Another huge need for Washington (and most teams for that matter) was at cornerback. William Jackson has been good without being the kind of ball hawk in his short career that would have cost tens of millions more dollars. He is a strong player that has good size for a corner, and he is precisely the kind of guy who would benefit from a defensive front forcing quick decisions by opposing quarterbacks. Sure, all cornerbacks benefit from such things, but again, that more coveted Richard-Sherman-in-his-prime kind of guy who can cover for five, six, seven seconds wasn’t available. Teams are always in need of starting caliber corners, and to get the next good one, you are almost certainly going to be forced to go hunting in the first or second round. Adding William Jackson to partner with Kendall Fuller gives WFT a solid starting corner tandem, opening up those initial rounds in the draft for…who knows?
The Adam Humphries deal isn’t necessarily one that eliminates a position from your draft board, but it does something that else: it helps the first two moves move (signing Fitzpatrick and Samuel) work out better, which is key to allowing WFT to have every option in front if it come draft day. Humphries has run routes for Fitzmagic in the past, and allowing a quarterback to have a little comfort in his slot receiver is smart.

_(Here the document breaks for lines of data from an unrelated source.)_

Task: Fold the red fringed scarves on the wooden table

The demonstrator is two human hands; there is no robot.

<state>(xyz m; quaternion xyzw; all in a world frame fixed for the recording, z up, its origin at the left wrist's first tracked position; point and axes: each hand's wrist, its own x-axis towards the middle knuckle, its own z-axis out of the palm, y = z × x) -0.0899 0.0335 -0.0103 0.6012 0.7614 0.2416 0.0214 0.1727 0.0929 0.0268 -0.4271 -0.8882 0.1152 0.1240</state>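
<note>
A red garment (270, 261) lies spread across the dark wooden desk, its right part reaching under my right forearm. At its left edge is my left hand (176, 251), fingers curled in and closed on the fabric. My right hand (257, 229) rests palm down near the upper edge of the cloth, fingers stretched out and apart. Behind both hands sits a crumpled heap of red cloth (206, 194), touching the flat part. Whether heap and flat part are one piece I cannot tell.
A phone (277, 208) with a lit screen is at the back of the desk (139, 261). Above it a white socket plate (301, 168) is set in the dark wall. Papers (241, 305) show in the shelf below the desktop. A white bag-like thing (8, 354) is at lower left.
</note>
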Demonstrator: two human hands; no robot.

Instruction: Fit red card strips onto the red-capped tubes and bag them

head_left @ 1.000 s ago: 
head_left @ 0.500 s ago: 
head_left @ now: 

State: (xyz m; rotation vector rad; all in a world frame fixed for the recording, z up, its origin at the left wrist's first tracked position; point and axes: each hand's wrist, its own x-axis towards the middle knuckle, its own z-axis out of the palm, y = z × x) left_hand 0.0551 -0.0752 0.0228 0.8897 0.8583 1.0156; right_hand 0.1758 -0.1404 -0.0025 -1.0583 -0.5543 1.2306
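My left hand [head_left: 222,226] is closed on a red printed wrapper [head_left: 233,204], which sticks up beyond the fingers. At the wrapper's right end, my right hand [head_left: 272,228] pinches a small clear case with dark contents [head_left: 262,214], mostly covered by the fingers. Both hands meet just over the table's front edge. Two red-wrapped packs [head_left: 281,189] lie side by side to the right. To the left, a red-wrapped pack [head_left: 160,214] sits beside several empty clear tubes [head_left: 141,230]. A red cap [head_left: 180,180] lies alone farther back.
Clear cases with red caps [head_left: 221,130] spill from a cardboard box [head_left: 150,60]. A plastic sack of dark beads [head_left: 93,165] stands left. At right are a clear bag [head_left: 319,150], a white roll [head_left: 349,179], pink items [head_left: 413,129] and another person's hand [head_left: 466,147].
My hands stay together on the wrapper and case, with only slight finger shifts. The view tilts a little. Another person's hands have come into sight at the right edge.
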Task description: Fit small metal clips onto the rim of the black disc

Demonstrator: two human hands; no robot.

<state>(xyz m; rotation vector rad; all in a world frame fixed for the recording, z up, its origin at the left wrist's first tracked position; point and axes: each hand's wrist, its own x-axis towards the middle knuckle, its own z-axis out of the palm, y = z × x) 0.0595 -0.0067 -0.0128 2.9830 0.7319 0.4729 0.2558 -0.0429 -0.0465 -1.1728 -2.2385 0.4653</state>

Further, if you really want to be able to move Samuel all over the field, you need to have someone who can be a more traditional slot guy in the mix. Humphries fills that bucket, which allows the WFT front office to not be so laser focused on adding a slot receiver in the first rounds of this upcoming draft.
Keep in mind, Washington could draft a quarterback, a wide receiver, a cornerback, or any combination of these positions on days one and two of the draft. But these signings create flexibility that we simply didn’t have before.
My question to you, and one we will cover on our next episode of Thank God It’s Tuesday is: What additional moves can be made to open up draft day flexibility? Trading for a player of the same kind of quality as an Orlando Brown Jr.? Signing more veteran linebackers? There will be names on the street even in the short time between now and the draft that could at least lessen the priority for a position or two…
(Tight end is definitely still in play as well, despite the Chilean flavor that was just added.)